Only one span of the material below is wanted. Output it exactly, from the line with "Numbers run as" through the line with "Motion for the", without any pictures.
==========
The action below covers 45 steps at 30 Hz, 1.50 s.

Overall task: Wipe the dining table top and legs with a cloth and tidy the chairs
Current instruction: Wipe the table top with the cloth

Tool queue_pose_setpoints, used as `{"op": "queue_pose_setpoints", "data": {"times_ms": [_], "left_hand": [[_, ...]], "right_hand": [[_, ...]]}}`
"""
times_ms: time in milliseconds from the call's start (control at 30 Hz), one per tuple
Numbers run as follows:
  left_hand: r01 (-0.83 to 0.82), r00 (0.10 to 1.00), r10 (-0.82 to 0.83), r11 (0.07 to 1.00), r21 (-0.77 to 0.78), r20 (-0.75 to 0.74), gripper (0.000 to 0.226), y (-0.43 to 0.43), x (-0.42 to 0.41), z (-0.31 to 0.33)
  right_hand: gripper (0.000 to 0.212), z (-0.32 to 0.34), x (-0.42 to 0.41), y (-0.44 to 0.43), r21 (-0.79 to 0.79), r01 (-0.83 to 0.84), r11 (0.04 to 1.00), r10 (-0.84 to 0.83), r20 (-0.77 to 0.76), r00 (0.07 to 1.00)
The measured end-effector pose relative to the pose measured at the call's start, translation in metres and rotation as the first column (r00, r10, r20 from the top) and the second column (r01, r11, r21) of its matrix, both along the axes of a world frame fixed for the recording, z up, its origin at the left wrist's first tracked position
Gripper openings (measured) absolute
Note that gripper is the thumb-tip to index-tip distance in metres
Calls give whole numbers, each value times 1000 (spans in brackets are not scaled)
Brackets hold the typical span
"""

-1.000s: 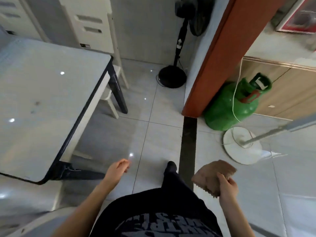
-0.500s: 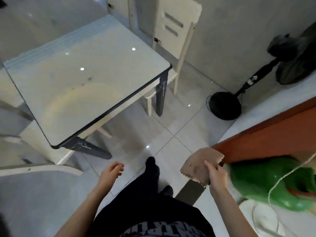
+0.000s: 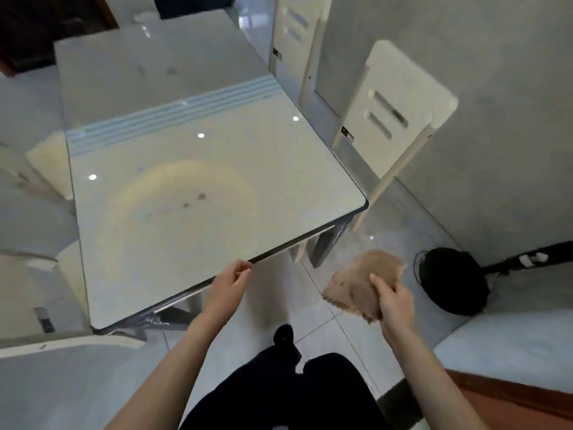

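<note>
Brown cloth (image 3: 356,287) pinched in right hand (image 3: 393,301); left hand (image 3: 228,285), loosely curled, maybe touching table (image 3: 186,187).

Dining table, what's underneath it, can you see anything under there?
Below the near edge of the dining table you can see a dark table leg at the right corner, a second dark leg at the left corner, and a pale chair leg. The glossy top hides everything further in.

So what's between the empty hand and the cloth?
Just bare floor tiles, in the head view; left hand sits by the table edge, right hand grips the cloth.
</note>
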State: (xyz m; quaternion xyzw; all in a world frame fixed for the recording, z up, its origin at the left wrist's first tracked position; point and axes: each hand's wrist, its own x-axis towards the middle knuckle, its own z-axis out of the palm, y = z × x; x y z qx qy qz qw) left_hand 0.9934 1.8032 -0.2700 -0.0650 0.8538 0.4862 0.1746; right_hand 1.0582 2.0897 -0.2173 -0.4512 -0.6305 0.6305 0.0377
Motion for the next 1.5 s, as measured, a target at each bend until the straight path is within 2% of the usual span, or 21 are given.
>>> {"op": "queue_pose_setpoints", "data": {"times_ms": [133,233,300,333,433,533,600,667,733,767,833,933,967,1033,1133,1300,1400,1500], "left_hand": [[65,985,-94,979,-192,-147,26,17,-67,0],[54,980,-107,953,-298,-166,35,27,-111,-13],[45,980,-110,935,-353,-167,40,34,-138,-26],[36,980,-106,925,-379,-168,42,37,-150,-33],[-13,979,-83,886,-464,-185,49,47,-181,-57],[-36,976,-90,834,-551,-199,54,52,-204,-78],[1,979,-122,797,-604,-160,57,52,-216,-86],[48,977,-168,768,-639,-129,57,49,-224,-95],[80,976,-192,757,-649,-105,57,42,-225,-105],[86,974,-201,752,-654,-103,56,39,-225,-110],[103,968,-227,741,-663,-103,56,34,-222,-117],[106,967,-232,750,-653,-109,56,32,-223,-121],[104,966,-232,754,-649,-115,56,31,-223,-121],[92,965,-228,764,-638,-133,57,31,-224,-121],[58,960,-218,768,-638,-175,57,31,-224,-123],[39,959,-206,777,-629,-195,57,29,-224,-126],[44,954,-219,775,-630,-203,58,29,-224,-128],[51,950,-234,770,-637,-207,63,27,-224,-130]], "right_hand": [[10,8,-86,14,228,-145,963,156,-31,987],[3,6,-152,25,427,-267,864,310,-33,950],[2,-6,-197,33,551,-368,749,467,-45,883],[3,-17,-218,36,628,-433,647,561,-8,828],[25,-62,-267,33,781,-588,211,771,236,591],[38,-110,-279,25,690,-716,-111,809,481,338],[48,-125,-269,25,613,-747,-257,782,586,212],[57,-126,-266,31,646,-714,-270,788,574,221],[63,-123,-275,34,718,-666,-201,843,473,256],[66,-123,-283,35,728,-660,-183,864,439,245],[67,-137,-304,33,714,-648,-265,875,460,149],[69,-164,-335,32,655,-579,-485,835,543,-87],[70,-171,-347,33,656,-542,-525,824,550,-133],[71,-177,-375,30,689,-489,-536,828,541,-145],[69,-179,-438,9,726,-487,-486,852,519,-76],[66,-181,-587,-43,735,-534,-417,843,532,74],[67,-181,-677,-75,744,-572,-344,818,537,206],[67,-177,-727,-119,737,-630,-245,757,551,351]]}}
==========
● **REPLY TO THE EXERCISE**:
Numbers run as follows:
  left_hand: r01 (-0.83 to 0.82), r00 (0.10 to 1.00), r10 (-0.82 to 0.83), r11 (0.07 to 1.00), r21 (-0.77 to 0.78), r20 (-0.75 to 0.74), gripper (0.000 to 0.226), y (-0.43 to 0.43), x (-0.42 to 0.41), z (-0.31 to 0.33)
  right_hand: gripper (0.000 to 0.212), z (-0.32 to 0.34), x (-0.42 to 0.41), y (-0.44 to 0.43), r21 (-0.79 to 0.79), r01 (-0.83 to 0.84), r11 (0.04 to 1.00), r10 (-0.84 to 0.83), r20 (-0.77 to 0.76), r00 (0.07 to 1.00)
The measured end-effector pose relative to the pose measured at the call's start, translation in metres and rotation as the first column (r00, r10, r20 from the top) and the second column (r01, r11, r21) of its matrix, both along the axes of a world frame fixed for the recording, z up, its origin at the left wrist's first tracked position
Gripper openings (measured) absolute
Note that gripper is the thumb-tip to index-tip distance in metres
Calls give whole numbers, each value times 1000 (spans in brackets are not scaled)
Brackets hold the typical span
"""

-1.000s: 
-0.500s: 
+0.000s: 

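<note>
Brown cloth (image 3: 356,287) pinched in right hand (image 3: 393,301); left hand (image 3: 228,285), loosely curled, maybe touching table (image 3: 186,187).

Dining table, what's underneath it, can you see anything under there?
Below the near edge of the dining table you can see a dark table leg at the right corner, a second dark leg at the left corner, and a pale chair leg. The glossy top hides everything further in.

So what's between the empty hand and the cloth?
Just bare floor tiles, in the head view; left hand sits by the table edge, right hand grips the cloth.
</note>
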State: (xyz m; quaternion xyzw; all in a world frame fixed for the recording, z up, its origin at the left wrist's first tracked position; point and axes: each hand's wrist, its own x-axis towards the middle knuckle, its own z-axis out of the palm, y = z × x; x y z qx qy qz qw) left_hand 0.9934 1.8032 -0.2700 -0.0650 0.8538 0.4862 0.1746; right_hand 1.0582 2.0897 -0.2173 -0.4512 -0.6305 0.6305 0.0377
Motion for the next 1.5 s, as measured, a target at each bend until the straight path is within 2% of the usual span, or 21 are given.

The output is done.